PCR cuantitativo (qPCR)
-> PCR cuantitativa en tiempo real, o qPCR
- Mide la cantidad de microorganismos o ARNm de un gen en particular
- Se utiliza una curva estándar con concentraciones conocidas como referencia.
-> Se basa en la medición en tiempo real de la fluorescencia, ciertos genes se modifican con ciertos estímulos; ocupo curva de referencia para ir añadiendo de poco a poco (gen de insulina)
PCR múltiple
- Amplificación de varias regiones genéticas en una misma reacción de PCR
- Cada región cuenta con su propio par de oligos (primers)
-> Detección simultánea de múltiples patógenos.
Principio básico utilizado en la amplificación en PCR
Complementariedad
Dirección 5’ -> 3’ (3’ tiene que estar libre para seguir añadiendo)
3 etapas de la amplificación
- Desnaturalización
- Replicación
- Elongación
Componentes de la amplificación
- ADN
- Primers
- ADN polimerasa
- dNTPs (desoxinucleótidos): con grupo OH para que se siga extendiendo
- Magnesio (cofactor) -> Pol lo ocupa para funcionar, permite incorporación de dNTPs
Características de los dNTPs
Desoxinucleótidos libres en forma trifosfatada (estabilidad); estos fosfatos ayudarán a formar el enlace fosfodiéster
Purinas y pirimidinas
- Purinas: bn con un anillo doble de dos carbonos, y están formadas por la adenina (A) y la guanina (G).
- Pirimidina: bn con un anillo simple de un carbono, y están formadas por la citosina (C), la timina (T) y el uracilo (U
Proceso PCR: Paso 1
Inicio de la desnaturalización
95°C, 5 minutos
Objetivo: Romper las uniones de hidrógeno entre las cadenas de ADN bicatenario, separándolas en dos cadenas simples.
Ciclos de amplificación: (Generalmente 35 ciclos)
Paso 2
- Desnaturalización (↑ 95°C a 30s) -> Separar nuevamente las cadenas de ADN antes de cada paso de amplificación.
- Alineamiento (50-60°C a 30-40s) -> Permitir que los primers se unan específicamente a las secuencias complementarias del ADN molde.
- Extensión (72°C) -> La Taq polimerasa sintetiza una nueva cadena complementaria de ADN a partir de los primers.
Amplificación final Paso 3
Temperatura: 72 °C.
Objetivo: Asegurar que todos los productos de ADN se hayan completado en su totalidad.
pa que Pol llene nt que le faltaron
Almacenamiento temporal Paso 4
Temperatura: 4 °C.
Objetivo: Mantener el ADN amplificado en condiciones estables para su posterior análisis.
Se observa un ciclo de PCR que incluye
brevemente
- Separación de cadenas (desnaturalización).
- Unión de primers (alineamiento).
- Extensión por la polimerasa (elongación).

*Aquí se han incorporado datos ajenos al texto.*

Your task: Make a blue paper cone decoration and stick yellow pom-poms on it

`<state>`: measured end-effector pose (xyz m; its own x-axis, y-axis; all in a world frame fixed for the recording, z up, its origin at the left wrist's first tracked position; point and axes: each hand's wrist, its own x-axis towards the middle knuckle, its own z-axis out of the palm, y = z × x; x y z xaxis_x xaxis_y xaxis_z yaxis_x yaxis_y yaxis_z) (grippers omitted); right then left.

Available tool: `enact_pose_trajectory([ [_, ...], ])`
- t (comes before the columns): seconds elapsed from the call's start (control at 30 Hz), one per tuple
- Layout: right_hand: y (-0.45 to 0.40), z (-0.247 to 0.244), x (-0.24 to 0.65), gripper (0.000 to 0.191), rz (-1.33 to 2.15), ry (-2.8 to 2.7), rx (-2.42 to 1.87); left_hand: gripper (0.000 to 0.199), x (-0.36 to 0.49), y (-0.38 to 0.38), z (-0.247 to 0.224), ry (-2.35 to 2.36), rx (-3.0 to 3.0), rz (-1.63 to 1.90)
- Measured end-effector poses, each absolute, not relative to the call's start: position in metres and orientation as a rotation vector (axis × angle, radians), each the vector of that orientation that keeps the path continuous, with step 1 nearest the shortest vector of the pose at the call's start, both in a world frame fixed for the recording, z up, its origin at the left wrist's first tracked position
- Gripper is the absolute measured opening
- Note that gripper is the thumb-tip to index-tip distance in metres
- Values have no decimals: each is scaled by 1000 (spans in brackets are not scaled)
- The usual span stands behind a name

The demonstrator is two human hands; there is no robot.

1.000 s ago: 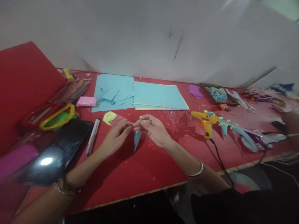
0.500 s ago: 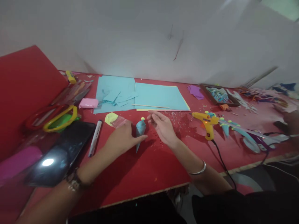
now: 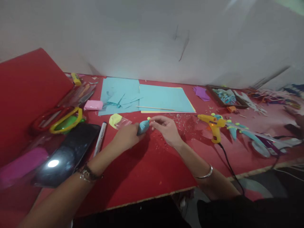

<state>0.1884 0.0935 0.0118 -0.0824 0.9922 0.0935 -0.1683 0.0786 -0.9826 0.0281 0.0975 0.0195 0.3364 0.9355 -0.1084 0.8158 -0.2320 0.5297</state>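
Observation:
A blue paper cone [image 3: 143,127] is held in my left hand [image 3: 127,136], whose fingers are wrapped round its lower part and hide the point. The cone tilts to the upper right. At its wide end sits a small yellow-green ball [image 3: 148,118]. My right hand [image 3: 167,130] is closed in a pinch right beside that ball; what lies between the fingertips is too small to make out. Just behind my left hand lies a lump of yellow clay [image 3: 115,120] in clear wrapping.
A yellow glue gun [image 3: 212,125] with a lit light stands right, near finished blue cones [image 3: 233,132]. Blue sheets [image 3: 163,98] and a thin stick [image 3: 155,108] lie behind. A marker [image 3: 100,138], a black phone [image 3: 68,155] and scissors [image 3: 79,118] are left.
My left hand has closed round the cone and tipped it from upright to a slant. My right fingers have come together beside its yellow ball. The view has shifted slightly.

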Motion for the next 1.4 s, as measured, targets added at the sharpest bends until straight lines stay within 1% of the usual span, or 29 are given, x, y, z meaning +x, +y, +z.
enact_pose_trajectory([
  [0.1,92,11,188,13,1312,-1170,-945,23,23,96,19,1456,2035,357],
  [0.2,91,7,189,21,1334,-1139,-919,26,20,92,18,1410,1873,416],
  [0.23,91,7,189,20,1317,-1146,-929,26,18,91,18,1394,1782,448],
  [0.33,91,6,188,10,1242,-1211,-1000,30,16,85,17,1371,1534,545],
  [0.37,91,7,188,9,1234,-1225,-1017,31,16,84,17,1369,1500,571],
  [0.53,90,9,184,14,1331,-1151,-955,28,20,80,15,1308,1421,569],
  [0.8,87,12,183,10,1200,-1228,-1018,26,21,77,12,1282,1439,610],
  [0.93,86,12,182,9,1236,-1225,-1032,27,17,76,5,1250,1480,638],
  [1.07,87,11,184,17,1243,-1219,-1046,25,18,72,7,1237,1516,643],
  [1.23,90,8,186,8,1196,-1208,-1086,24,23,65,15,1333,1555,626],
  [1.4,91,4,185,14,1312,-1122,-1021,24,24,64,15,1336,1588,582],
])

-> Al final de 35 ciclos, se obtienen miles o millones de copias de la región específica de ADN.
PCR en tiempo real (qPCR) Origen
- Higuchi et al. (1992): Describieron una modificación de la técnica de PCR convencional,
- Se adaptó para realizar un análisis simultáneo de varias secuencias -> PCR en tiempo real o cuantitativa
- Se observa en tiempo real el crecimiento de la curva de amplificación, e identificar la fluorescencia conforme avanza la reacción
Métodos de detección de PCR en tiempo real
Detección mediante fluorescencia
→ SYBR
→ TaqMan
Características de SYBR
- Intercalante de DNA (bromuro de etidio)
- Se une al ADN de doble cadena durante la polimerización, y se inserta, se detecta y va a fluorescer; se va intercalando distintas moléculas de SYBER entre distintas hebras de doble cadena, pasa láser que excita.
Aplicaciones SYBER
- Ideal para estudios de expresión génica, ya que no requiere sondas específicas.
- Se utiliza cuando el objetivo es analizar ADN de doble cadena en general, sin discriminar variantes específicas.